Palombo titled the mural “October 7, The Hostages.” It is featured in the center of Milan, outside the Qatari consulate, and just a few steps from the famous Via Montenapoleone shopping area. The mural was first vandalized days after it was unveiled in October during an event commemorating the two-year anniversary of the Oct. 7 terrorist attack. French philosopher Bernard-Henri Lévy described the vandalism as “a vile gesture against the memory of the victims.”

“These works are testimonies; they carry memory and truth within them,” Palombo told The Algemeiner on Thursday following the most recent vandalism of his mural dedicated to the Bibas family. “Those who destroy them aren’t just targeting art; they’re trying to erase its meaning, its message, its resistance. It’s a deliberate act meant to extinguish what stands up to hatred, to intimidate anyone who defends freedom of thought and to rewrite history for their own advantage.” He added that stopping his art “would mean surrendering to extremism.”

“The works dedicated to the Bibas family, like all those destroyed by antisemitic hatred, must continue to live,” he said. “Every time art is silenced, the conscience of our civilization is struck. Defending artistic freedom means defending the dignity and memory of the West.”

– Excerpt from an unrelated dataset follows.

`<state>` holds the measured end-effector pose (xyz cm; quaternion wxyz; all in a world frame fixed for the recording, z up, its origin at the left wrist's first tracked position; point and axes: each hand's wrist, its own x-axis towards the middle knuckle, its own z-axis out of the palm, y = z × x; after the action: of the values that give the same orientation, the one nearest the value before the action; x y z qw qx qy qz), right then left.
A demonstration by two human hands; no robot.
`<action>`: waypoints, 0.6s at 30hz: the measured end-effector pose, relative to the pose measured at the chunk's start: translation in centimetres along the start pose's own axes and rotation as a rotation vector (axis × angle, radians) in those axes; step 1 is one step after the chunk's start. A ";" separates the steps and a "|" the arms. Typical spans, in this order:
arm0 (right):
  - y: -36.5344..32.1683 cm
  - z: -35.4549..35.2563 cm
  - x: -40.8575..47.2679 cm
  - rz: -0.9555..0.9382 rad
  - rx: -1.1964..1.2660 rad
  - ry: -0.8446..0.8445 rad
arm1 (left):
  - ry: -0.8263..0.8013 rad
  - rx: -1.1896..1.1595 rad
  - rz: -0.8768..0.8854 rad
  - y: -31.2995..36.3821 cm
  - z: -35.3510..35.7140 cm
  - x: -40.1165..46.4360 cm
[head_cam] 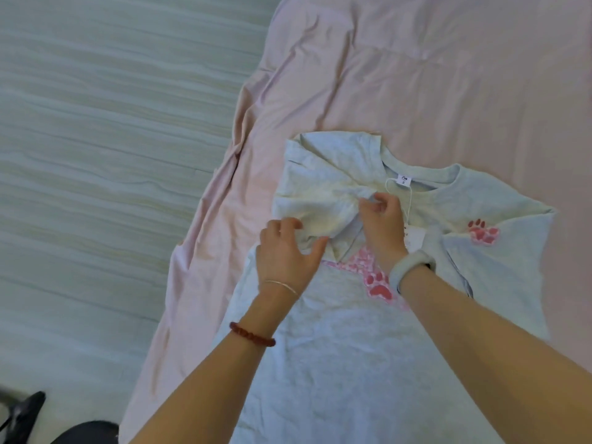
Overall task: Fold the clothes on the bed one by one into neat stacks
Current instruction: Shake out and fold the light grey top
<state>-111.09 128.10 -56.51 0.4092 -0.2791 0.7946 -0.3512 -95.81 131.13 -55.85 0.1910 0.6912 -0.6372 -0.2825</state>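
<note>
Off to the left of the left grip there's just wood-look floor (pixel 96 155) and the draped edge of the pink sheet (pixel 198 251) on the bed (pixel 448 75). The left hand (pixel 288 254) has its thumb and fingers curled around a bunched fold of the left sleeve (pixel 320 187) of the pale grey T-shirt (pixel 352 363), so that grip is grasping fabric. Just to its right, the right hand (pixel 381 225) pinches the same sleeve's edge near the collar, also grasping cloth, not released.

The shirt lies face up on the bed, collar (pixel 416 177) away from the person, hem towards them, so its long axis runs near-to-far under both forearms. The sleeve is already turned in over the chest, up and slightly left of both grips. Further right of the right grip sits a hang tag (pixel 416 238), then the other sleeve (pixel 499 251) spread flat with a pink paw print (pixel 483 232).

My guess is the next bit is flattening this folded sleeve, and both hands are right on it. The far sleeve is closer to the right hand.
</note>
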 end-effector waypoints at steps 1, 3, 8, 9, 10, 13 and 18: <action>-0.4 0.2 0.9 -0.017 -0.037 0.005 | -0.003 0.044 0.044 0.7 1.0 -0.5; -0.8 0.0 2.5 -0.019 -0.102 -0.021 | -0.053 0.167 0.059 1.4 3.1 -1.1; -1.2 -1.8 5.2 -0.057 -0.360 -0.155 | -0.099 0.286 -0.175 0.7 5.5 -0.7; -1.2 -2.0 5.3 -0.087 -0.393 -0.193 | -0.084 0.250 -0.180 0.7 5.4 -0.7; -1.3 -2.1 5.3 -0.102 -0.424 -0.217 | -0.059 0.200 -0.162 0.8 5.0 -0.8; -1.2 -2.4 5.4 -0.164 -0.447 -0.194 | 0.128 0.086 0.077 1.0 3.5 -2.1; -0.9 -3.8 4.8 -0.252 -0.354 -0.053 | 0.169 0.170 0.433 0.7 2.9 -5.8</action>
<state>-116.63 125.28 -56.36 0.3273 -0.4530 0.7916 -0.2469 -98.36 137.09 -56.82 0.2409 0.5732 -0.7737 -0.1214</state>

Yarden Bibas – Shiri’s husband and the father of Ariel and Kfir — was separately kidnapped from Israel by Hamas-led terrorists on Oct. 7, 2023. He survived captivity and is the only living member of his immediate family.

Other murals by Palombo that have been dedicated to the Holocaust, antisemitism, or the deadly terrorist attack in October 2023 have all been vandalized in the past, including murals depicting Auschwitz survivors and another featuring a survivor of the Nova music festival. Even a mural created in support of Iranian women protesters was vandalized. Palombo told The Algemeiner he has received hundreds of death threats because of his artwork, mostly from “extremist online communities and radicalized pro-Palestinian movements.” He believes the vandalism of his work tied to the Holocaust, Israel, or antisemitism “is part of a deliberate strategy that uses antisemitism as a weapon to spread fear and destabilize democracies from within.”

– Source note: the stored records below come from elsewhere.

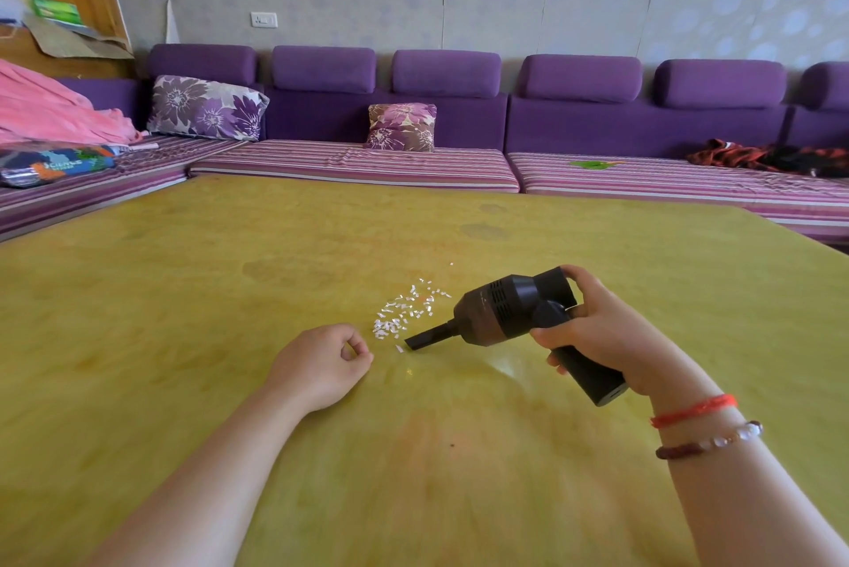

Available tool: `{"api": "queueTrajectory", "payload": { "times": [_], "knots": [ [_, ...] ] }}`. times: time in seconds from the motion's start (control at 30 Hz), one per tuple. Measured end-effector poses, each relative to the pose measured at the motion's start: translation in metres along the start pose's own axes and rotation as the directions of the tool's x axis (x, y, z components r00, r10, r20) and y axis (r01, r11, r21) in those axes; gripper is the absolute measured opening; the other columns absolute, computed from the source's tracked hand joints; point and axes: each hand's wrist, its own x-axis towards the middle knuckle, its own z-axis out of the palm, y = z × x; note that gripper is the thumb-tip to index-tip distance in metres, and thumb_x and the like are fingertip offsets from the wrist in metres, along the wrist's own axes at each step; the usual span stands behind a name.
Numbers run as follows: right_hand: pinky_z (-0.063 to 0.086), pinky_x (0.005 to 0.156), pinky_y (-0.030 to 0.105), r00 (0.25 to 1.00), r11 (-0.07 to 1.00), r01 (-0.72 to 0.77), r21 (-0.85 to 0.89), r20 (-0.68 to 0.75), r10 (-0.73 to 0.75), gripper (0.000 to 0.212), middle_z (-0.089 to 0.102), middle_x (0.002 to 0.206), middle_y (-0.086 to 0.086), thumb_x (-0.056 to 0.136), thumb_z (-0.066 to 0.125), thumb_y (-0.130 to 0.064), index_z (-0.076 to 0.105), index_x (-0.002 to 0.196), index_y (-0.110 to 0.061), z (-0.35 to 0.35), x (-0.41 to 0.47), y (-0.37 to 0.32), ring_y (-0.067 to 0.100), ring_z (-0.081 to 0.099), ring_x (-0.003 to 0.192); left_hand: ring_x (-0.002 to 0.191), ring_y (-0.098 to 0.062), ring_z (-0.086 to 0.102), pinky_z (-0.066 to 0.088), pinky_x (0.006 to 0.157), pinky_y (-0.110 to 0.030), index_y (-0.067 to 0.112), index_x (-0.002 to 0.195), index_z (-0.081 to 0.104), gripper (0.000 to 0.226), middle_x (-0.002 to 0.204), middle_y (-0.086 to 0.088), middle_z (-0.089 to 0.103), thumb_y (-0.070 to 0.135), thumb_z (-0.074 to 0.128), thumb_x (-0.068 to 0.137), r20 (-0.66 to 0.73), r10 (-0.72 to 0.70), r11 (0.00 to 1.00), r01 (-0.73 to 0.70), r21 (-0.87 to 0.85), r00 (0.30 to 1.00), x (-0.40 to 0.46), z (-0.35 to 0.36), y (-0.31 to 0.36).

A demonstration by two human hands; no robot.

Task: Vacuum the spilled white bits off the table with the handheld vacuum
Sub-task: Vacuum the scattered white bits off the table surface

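Right hand (597,327) fingers clamp the vacuum (505,314), hiding its grip; left hand (321,364) fingers curled together.

Only one piece of writing can be made out. On the colourful packet (55,164) lying on the sofa seat at the far left, pale capital letters spell what looks like "SCIENCE"; a smaller line beneath that word is too blurred to read. The green box (57,11) on the shelf in the upper left corner carries some print, but it is too small and soft to make out. The black handheld vacuum (510,314) shows no legible brand or label.
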Motion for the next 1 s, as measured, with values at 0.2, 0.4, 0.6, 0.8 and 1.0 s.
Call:
{"api": "queueTrajectory", "payload": {
  "times": [0.2, 0.4, 0.6, 0.8, 1.0],
  "knots": [
    [0.053, 0.05, 0.029, 1.0, 1.0, 0.008, -0.001, -0.014, -0.008, 0.074, 0.066, 0.092, 0.012, 0.076, 0.068, -0.001, 0.031, 0.131, -0.035, 0.0007, 0.0011, 0.0004, 0.021, 0.067, 0.057, 0.055, -0.004, 0.046, 0.03, 0.049, -0.024, 0.033, 0.067, 0.051, 0.02, 0.06, 0.011, 0.052, 0.034, 0.056, 0.086, -0.001, -0.006, 1.0, 0.006, 0.007, 1.0, 0.0, -0.0003, 0.0006],
    [0.054, 0.052, 0.03, 0.999, 0.999, 0.043, -0.021, -0.021, -0.044, 0.072, 0.066, 0.095, 0.011, 0.076, 0.068, -0.004, 0.031, 0.129, -0.035, 0.0064, 0.0009, 0.0, 0.02, 0.067, 0.057, 0.055, -0.003, 0.046, 0.03, 0.049, -0.024, 0.033, 0.065, 0.05, 0.021, 0.061, 0.012, 0.053, 0.034, 0.056, 0.086, 0.0, -0.006, 1.0, 0.006, 0.007, 1.0, 0.0003, 0.0, 0.0002],
    [0.053, 0.049, 0.026, 0.998, 0.998, 0.059, -0.036, -0.015, -0.06, 0.074, 0.066, 0.093, 0.008, 0.076, 0.069, -0.004, 0.03, 0.128, -0.038, 0.007, 0.0011, -0.0012, 0.018, 0.067, 0.057, 0.054, -0.003, 0.046, 0.03, 0.049, -0.024, 0.033, 0.067, 0.051, 0.02, 0.061, 0.012, 0.054, 0.033, 0.056, 0.086, 0.001, -0.005, 1.0, 0.005, -0.002, 1.0, 0.0005, -0.0002, 0.0003],
    [0.054, 0.05, 0.028, 0.998, 0.997, 0.067, -0.045, -0.008, -0.068, 0.069, 0.066, 0.092, 0.008, 0.076, 0.069, -0.004, 0.03, 0.12, -0.041, 0.0058, -0.0002, -0.0012, 0.018, 0.068, 0.058, 0.055, -0.004, 0.046, 0.03, 0.049, -0.024, 0.033, 0.069, 0.052, 0.017, 0.061, 0.012, 0.054, 0.033, 0.056, 0.086, 0.005, -0.004, 1.0, 0.004, -0.005, 1.0, -0.0001, 0.0, 0.0004],
    [0.054, 0.05, 0.027, 0.996, 0.996, 0.085, -0.041, -0.006, -0.085, 0.068, 0.066, 0.091, 0.007, 0.075, 0.069, -0.005, 0.028, 0.113, -0.044, 0.0066, 0.0001, -0.0012, 0.018, 0.068, 0.058, 0.054, -0.004, 0.046, 0.03, 0.049, -0.024, 0.033, 0.067, 0.052, 0.019, 0.061, 0.012, 0.054, 0.033, 0.056, 0.086, 0.005, 0.0, 1.0, 0.0, -0.007, 1.0, 0.0007, 0.0003, 0.0002]
  ]
}}
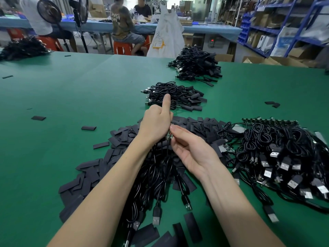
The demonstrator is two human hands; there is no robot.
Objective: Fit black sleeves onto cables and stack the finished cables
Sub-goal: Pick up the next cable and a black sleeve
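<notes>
My left hand [156, 123] grips a bunch of black USB cables [160, 175] by their upper ends, with its index finger pointing up. My right hand [187, 148] pinches the small green circuit board [168, 137] at the end of one cable. The cables hang down toward me, and their USB plugs lie on the green table [80, 97]. A broad heap of flat black sleeves [121, 138] lies under and around both hands. Behind them sits a small stack of sleeved cables [175, 97], with a bigger stack [196, 65] farther back.
A large pile of unsleeved cables with bare boards [277, 154] lies at the right. Stray sleeves [38, 118] dot the table at the left, and another cable heap [21, 48] sits at the far left. People sit on orange stools at a far bench; blue shelving stands right.
</notes>
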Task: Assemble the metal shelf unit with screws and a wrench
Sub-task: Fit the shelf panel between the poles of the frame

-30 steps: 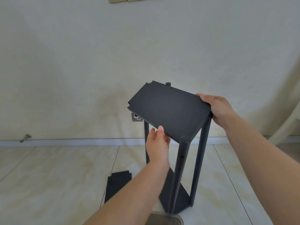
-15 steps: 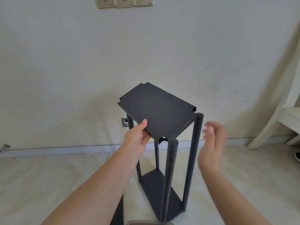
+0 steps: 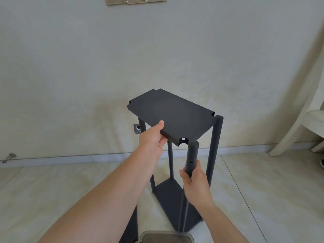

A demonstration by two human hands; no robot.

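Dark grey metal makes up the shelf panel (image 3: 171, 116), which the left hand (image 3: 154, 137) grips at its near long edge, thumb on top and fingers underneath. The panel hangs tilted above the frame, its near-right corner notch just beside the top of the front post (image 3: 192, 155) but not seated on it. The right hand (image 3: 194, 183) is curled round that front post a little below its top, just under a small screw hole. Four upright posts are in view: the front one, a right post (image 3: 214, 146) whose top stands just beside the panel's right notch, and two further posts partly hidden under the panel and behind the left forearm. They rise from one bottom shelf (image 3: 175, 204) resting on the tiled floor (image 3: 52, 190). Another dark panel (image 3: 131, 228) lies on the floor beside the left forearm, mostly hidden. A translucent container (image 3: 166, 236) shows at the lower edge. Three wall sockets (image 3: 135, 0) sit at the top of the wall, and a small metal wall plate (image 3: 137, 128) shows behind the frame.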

“Today, anti-Jewish hatred is no longer just a social or cultural phenomenon; it has become a tool of hybrid warfare, employed by hostile networks to manipulate public opinion and undermine the very foundations of freedom and civil coexistence,” he added. “To attack art is to attack freedom of expression and erase collective memory. It’s a way to weaken democratic consciousness and pave the way for fanaticism. Every defaced mural is not just an attack on an artwork; it’s an assault on the right to remember.”

The only murals tied to the Holocaust and antisemitism that have not been vandalized are those displayed in Rome after being acquired by the city’s Shoah Museum. Palombo explained that they are located near a police booth and in front of a synagogue, which has a constant armed guard stationed in front.

“It’s a paradox: In a Western democracy, art must be protected like a potential target, as if memory itself had become something to be defended by law enforcement,” he told The Algemeiner.